Let Me See If I Can Describe It

I'm reading The Shakespeare Wars by Ron Rosenbaum right now, and having trouble blogging about it because I'm finding something worthy of comment on every single page.  I'm only on about page 20.  I knew I was going to like this :).

Let me see if I can describe what the experience has been like so far.  I have this picture in my head of a girl I knew in college. I don't know that she ever actually did what I'm about to describe, or if I'm just putting her in the situation because she seems like a natural.  Anyway, I envision this girl reading a book, and she gets to a certain point where she stops, then she beams a bright smile and hugs the book tightly to herself, shaking back and forth like a 3yr old would hug their most beloved teddy bear.

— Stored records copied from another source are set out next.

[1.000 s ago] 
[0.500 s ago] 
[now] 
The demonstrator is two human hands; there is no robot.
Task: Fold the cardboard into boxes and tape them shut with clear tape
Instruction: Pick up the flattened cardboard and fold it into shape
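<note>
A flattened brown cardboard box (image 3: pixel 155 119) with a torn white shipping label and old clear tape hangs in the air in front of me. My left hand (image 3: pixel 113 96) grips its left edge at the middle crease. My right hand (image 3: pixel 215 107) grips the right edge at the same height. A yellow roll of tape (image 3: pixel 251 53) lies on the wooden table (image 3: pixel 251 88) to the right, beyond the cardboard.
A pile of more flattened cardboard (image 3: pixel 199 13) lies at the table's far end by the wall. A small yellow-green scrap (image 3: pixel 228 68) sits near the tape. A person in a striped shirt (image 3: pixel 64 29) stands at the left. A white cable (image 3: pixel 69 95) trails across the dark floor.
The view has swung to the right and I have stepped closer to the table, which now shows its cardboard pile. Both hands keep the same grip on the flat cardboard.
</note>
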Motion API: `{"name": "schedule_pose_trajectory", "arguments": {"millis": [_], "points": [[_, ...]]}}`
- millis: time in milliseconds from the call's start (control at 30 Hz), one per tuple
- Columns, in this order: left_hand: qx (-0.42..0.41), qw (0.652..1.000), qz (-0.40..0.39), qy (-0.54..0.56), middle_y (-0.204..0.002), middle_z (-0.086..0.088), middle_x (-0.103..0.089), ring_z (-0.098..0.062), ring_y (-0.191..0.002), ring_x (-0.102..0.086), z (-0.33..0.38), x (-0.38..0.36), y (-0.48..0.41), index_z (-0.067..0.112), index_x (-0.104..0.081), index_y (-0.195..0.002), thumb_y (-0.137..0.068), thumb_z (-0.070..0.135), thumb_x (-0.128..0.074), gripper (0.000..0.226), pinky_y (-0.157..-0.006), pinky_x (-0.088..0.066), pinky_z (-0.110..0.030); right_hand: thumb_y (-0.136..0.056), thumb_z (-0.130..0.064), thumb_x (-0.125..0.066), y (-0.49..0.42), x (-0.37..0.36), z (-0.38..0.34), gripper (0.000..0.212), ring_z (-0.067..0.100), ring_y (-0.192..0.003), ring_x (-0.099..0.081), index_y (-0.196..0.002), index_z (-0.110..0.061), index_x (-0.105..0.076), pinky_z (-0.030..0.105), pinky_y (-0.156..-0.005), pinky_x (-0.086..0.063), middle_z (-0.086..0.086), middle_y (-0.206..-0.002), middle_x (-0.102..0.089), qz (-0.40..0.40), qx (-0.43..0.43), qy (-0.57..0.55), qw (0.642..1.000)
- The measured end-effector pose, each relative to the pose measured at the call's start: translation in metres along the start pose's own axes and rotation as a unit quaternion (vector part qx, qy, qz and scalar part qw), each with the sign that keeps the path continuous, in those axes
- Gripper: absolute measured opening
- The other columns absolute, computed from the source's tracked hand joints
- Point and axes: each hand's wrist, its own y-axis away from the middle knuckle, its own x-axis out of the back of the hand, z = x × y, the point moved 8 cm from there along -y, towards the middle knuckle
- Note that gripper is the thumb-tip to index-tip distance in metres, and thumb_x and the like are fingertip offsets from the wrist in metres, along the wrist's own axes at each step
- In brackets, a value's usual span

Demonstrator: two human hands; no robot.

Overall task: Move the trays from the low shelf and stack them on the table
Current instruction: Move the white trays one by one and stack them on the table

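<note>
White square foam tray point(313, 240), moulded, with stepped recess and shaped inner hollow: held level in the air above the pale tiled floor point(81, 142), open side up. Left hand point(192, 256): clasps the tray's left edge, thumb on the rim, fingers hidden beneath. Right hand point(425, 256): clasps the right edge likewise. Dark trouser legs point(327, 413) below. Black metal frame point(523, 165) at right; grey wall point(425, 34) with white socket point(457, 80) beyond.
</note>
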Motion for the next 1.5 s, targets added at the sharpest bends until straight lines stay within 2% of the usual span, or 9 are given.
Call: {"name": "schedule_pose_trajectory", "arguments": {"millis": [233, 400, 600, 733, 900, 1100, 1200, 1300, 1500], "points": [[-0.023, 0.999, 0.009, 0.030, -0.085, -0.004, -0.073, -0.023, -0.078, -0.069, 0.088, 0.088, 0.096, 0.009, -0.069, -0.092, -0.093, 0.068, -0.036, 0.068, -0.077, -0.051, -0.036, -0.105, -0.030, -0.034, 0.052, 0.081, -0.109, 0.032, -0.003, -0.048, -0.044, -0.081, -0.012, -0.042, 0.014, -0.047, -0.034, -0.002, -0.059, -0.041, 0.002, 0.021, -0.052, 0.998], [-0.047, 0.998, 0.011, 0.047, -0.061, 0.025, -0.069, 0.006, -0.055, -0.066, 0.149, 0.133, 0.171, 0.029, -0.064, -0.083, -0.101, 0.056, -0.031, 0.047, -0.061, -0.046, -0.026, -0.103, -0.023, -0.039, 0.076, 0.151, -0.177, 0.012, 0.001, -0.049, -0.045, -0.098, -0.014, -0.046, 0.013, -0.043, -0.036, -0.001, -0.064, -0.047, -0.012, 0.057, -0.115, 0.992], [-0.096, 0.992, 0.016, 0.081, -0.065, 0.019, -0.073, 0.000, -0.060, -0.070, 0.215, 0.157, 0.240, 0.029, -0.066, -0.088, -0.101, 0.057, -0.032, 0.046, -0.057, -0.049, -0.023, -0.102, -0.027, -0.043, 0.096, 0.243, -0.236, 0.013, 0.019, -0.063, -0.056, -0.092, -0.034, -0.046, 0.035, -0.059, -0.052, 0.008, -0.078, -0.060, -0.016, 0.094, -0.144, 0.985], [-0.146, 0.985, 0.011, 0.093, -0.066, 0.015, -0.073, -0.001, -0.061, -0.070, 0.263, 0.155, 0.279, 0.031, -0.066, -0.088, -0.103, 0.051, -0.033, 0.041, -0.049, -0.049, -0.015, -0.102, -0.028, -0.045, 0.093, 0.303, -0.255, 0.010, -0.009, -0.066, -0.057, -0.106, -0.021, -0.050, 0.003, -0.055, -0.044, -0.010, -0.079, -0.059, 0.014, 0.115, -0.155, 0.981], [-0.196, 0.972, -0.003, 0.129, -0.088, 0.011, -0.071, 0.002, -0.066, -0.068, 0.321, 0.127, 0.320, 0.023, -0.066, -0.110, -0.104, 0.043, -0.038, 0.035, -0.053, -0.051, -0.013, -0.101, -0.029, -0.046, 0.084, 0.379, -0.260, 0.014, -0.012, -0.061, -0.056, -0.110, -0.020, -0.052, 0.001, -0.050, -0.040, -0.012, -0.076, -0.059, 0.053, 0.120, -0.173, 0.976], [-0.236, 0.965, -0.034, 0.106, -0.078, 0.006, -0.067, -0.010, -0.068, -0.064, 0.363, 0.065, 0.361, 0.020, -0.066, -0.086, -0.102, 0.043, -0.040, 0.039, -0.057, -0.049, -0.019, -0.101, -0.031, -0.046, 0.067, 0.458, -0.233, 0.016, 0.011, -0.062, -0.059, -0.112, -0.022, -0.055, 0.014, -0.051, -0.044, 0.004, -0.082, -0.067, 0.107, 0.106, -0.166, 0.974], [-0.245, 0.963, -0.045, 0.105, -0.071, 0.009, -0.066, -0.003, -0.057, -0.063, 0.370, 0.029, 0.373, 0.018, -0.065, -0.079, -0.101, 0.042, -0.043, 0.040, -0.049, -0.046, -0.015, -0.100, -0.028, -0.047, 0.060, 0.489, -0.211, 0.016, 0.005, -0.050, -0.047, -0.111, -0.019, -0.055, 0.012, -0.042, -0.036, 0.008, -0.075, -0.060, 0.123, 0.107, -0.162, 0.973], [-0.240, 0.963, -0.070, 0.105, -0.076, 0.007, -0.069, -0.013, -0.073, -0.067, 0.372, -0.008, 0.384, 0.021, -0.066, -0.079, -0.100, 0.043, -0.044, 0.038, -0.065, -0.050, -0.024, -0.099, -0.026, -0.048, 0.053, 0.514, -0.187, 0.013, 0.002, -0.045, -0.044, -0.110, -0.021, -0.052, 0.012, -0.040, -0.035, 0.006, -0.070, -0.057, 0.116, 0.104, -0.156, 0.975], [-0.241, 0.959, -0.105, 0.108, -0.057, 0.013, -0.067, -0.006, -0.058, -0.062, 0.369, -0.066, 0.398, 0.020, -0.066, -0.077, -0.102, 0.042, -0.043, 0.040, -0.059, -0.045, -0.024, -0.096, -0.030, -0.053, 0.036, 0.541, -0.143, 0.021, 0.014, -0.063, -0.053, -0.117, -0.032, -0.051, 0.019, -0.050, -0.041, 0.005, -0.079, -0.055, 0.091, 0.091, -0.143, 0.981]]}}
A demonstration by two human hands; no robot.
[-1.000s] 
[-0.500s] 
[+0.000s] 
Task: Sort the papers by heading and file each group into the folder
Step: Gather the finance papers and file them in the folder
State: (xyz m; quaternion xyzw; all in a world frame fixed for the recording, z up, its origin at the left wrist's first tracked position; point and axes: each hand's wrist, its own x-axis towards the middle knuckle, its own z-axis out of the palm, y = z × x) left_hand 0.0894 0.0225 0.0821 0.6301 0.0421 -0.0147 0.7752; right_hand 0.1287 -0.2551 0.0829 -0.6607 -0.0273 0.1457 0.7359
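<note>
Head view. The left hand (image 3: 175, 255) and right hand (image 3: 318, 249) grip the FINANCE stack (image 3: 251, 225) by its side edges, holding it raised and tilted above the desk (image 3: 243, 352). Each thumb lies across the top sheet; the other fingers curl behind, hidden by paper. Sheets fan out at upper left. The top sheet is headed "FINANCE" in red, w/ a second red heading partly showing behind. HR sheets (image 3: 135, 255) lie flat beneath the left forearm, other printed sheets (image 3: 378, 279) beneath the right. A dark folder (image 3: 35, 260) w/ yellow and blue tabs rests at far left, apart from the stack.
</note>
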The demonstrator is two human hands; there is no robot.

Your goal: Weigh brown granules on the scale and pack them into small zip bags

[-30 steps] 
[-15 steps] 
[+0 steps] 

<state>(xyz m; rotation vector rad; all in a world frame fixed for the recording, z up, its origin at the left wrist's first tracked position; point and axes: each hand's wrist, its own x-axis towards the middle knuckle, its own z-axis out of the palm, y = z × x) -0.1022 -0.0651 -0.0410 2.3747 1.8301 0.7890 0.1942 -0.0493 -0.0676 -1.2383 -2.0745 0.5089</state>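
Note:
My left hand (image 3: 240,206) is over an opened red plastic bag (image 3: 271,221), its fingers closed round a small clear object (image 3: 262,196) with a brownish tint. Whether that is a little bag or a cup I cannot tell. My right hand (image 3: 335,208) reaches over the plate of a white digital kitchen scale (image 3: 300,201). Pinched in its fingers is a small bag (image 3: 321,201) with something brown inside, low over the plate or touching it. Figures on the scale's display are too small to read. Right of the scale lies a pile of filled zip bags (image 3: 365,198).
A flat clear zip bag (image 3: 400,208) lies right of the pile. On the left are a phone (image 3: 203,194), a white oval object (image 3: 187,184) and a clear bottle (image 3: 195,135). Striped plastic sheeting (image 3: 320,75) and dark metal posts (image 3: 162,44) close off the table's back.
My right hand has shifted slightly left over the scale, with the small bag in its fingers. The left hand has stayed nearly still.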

Then she goes back to reading.

Does that get the image across?  It's a feeling of loving a book so much that you want to climb inside of it, to become a part of it or make it a part of you.  It's not enough to read it and say "I really enjoyed that", or even to read it cover to cover in one sitting.  It's about having a far more immediate and emotional need to connect with what you just read.  There are times whenI feel that way about Shakespeare.  And then there are times when I feel that way about people who are writing about Shakespeare.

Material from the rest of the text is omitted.